Work order =>
From the records below, set down exactly the lines starting with the line that contains "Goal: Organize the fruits" and going on through the line that contains "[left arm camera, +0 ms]". Nothing else is wanted.
──────────────────────────────
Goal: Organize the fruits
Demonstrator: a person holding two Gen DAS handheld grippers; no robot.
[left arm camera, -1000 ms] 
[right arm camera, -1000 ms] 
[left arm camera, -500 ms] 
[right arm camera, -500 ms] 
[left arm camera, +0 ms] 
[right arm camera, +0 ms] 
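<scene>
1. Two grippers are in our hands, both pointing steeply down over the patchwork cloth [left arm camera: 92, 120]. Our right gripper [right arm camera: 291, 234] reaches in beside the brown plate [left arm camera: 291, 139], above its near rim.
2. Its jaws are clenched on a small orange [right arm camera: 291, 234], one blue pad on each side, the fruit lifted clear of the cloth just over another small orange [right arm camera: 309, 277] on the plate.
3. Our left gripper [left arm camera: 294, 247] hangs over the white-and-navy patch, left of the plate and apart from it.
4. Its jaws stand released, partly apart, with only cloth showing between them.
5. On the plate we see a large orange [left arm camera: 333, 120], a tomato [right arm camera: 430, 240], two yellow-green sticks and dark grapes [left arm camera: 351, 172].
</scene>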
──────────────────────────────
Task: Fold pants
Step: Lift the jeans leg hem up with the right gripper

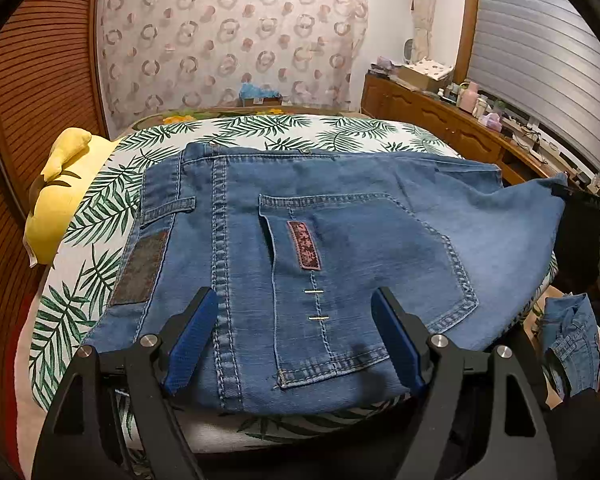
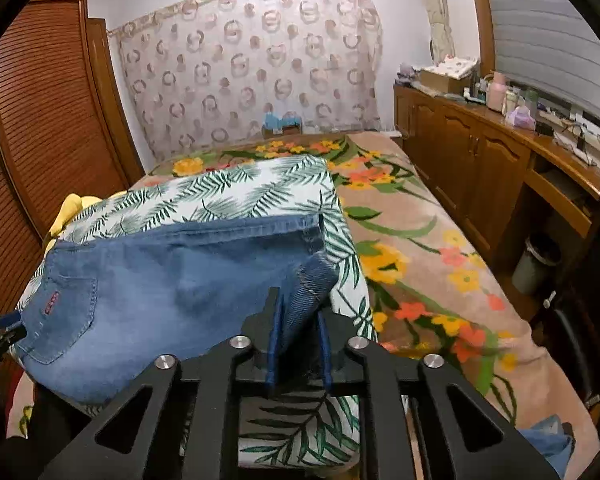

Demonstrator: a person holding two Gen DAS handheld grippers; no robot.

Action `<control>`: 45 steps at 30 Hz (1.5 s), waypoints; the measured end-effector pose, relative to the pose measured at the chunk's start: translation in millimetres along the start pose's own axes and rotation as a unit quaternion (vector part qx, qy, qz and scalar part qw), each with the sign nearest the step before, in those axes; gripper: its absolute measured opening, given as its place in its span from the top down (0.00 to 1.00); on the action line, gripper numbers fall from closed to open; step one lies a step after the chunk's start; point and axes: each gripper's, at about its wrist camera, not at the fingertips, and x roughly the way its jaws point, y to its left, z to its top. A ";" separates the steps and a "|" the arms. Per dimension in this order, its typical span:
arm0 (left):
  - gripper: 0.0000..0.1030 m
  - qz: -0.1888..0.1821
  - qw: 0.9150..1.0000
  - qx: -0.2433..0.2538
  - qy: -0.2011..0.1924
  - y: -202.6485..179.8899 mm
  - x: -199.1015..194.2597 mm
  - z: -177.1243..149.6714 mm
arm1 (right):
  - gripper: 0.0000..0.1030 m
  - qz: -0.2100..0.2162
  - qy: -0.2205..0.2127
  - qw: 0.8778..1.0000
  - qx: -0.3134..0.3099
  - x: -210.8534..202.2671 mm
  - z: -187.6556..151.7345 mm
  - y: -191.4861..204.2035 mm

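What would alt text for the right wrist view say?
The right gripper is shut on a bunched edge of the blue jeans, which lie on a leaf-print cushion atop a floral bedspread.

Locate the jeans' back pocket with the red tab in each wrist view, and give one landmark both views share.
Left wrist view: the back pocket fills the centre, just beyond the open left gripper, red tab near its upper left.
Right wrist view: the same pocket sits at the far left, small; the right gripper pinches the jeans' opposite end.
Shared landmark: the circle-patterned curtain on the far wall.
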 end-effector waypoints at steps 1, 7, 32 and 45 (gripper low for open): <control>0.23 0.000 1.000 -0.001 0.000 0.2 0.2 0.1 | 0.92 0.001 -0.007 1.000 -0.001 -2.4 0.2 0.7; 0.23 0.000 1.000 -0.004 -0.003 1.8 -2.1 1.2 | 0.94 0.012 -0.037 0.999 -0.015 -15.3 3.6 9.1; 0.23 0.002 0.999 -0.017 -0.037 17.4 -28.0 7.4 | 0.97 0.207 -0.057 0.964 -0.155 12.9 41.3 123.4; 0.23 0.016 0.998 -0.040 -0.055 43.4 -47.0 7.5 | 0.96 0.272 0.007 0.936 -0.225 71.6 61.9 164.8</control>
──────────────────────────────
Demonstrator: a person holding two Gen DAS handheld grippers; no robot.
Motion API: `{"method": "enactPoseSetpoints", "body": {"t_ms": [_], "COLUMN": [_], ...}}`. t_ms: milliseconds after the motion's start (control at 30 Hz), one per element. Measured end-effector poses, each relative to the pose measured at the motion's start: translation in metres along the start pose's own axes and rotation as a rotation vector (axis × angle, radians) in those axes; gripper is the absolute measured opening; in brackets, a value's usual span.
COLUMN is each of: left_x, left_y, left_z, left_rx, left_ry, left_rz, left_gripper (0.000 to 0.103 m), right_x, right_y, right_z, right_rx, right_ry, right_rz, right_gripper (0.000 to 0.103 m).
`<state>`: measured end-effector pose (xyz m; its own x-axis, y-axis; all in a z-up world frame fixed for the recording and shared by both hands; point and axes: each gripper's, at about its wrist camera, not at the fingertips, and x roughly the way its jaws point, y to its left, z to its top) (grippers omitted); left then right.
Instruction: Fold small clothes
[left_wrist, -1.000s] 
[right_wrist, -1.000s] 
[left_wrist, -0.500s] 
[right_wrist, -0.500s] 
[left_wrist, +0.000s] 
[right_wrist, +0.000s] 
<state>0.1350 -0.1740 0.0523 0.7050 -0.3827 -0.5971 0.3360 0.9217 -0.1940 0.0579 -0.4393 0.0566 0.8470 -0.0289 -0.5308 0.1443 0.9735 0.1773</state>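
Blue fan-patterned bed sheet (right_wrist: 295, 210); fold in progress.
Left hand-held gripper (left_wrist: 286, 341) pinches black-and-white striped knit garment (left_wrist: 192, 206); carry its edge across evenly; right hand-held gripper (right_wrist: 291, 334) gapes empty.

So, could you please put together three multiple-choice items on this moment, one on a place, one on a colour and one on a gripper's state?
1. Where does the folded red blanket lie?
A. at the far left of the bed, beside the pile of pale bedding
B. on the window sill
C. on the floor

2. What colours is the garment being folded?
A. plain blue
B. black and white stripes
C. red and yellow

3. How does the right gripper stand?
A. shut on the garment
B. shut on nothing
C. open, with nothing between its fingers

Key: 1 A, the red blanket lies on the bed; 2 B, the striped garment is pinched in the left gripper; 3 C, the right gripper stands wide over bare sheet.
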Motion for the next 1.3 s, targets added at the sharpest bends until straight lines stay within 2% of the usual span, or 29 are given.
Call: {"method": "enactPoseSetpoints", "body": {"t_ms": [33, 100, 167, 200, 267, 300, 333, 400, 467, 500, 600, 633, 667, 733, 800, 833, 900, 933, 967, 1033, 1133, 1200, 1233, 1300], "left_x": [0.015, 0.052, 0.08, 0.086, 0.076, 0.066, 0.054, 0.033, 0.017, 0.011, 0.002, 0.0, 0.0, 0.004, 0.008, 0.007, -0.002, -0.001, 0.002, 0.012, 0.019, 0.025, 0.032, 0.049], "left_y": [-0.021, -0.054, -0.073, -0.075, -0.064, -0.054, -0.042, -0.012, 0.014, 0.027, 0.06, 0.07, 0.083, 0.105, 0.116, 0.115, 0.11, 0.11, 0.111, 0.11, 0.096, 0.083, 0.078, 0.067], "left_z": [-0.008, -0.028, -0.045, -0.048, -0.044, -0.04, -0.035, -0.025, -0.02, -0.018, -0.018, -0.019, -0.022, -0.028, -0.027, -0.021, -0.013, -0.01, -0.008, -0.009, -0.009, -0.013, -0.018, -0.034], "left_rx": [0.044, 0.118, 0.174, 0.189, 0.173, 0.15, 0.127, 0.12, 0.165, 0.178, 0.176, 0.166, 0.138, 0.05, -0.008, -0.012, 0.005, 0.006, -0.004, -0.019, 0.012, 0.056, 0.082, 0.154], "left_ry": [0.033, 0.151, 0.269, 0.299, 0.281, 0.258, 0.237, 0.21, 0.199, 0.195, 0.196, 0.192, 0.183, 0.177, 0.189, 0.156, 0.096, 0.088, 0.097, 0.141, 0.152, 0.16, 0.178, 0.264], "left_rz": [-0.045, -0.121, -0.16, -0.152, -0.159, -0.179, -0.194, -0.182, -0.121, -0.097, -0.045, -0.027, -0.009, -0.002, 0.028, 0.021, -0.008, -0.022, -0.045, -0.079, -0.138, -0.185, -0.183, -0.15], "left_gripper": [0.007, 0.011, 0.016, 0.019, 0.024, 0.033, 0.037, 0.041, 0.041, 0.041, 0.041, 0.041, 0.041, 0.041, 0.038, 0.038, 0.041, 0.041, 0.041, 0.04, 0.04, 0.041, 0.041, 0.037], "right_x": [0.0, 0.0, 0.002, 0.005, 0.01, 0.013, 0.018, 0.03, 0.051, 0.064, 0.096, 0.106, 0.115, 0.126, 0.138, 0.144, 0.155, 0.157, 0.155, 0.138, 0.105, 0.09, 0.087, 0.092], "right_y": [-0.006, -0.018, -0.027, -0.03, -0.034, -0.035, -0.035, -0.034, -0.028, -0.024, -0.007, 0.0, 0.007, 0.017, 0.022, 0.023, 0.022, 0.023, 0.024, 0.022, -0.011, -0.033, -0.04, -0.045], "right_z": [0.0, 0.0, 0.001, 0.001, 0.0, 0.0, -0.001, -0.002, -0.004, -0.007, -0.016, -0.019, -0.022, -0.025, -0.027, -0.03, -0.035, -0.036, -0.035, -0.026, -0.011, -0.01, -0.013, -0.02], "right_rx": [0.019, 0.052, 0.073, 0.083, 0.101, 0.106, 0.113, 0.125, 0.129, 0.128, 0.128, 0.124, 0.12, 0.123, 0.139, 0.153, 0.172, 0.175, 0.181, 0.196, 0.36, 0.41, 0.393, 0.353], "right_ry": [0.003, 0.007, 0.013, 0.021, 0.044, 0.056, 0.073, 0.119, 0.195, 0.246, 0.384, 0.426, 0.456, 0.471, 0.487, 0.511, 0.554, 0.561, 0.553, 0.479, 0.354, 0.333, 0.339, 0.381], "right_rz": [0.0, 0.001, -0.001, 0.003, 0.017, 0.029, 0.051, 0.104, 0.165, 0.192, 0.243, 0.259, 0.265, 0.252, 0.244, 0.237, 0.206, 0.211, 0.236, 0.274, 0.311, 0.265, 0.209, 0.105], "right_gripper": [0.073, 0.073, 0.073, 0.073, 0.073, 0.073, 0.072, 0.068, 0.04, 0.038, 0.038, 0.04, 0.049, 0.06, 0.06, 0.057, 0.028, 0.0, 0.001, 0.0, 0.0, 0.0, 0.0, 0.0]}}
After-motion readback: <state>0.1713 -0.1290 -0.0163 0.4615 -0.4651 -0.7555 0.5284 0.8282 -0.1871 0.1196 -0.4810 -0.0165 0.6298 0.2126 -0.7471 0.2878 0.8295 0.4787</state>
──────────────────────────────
The answer =>
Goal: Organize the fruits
Demonstrator: a person holding two Gen DAS handheld grippers; no robot.
[left arm camera, -1000 ms] 
[right arm camera, -1000 ms] 
[left arm camera, -500 ms] 
[right arm camera, -500 ms] 
[left arm camera, +0 ms] 

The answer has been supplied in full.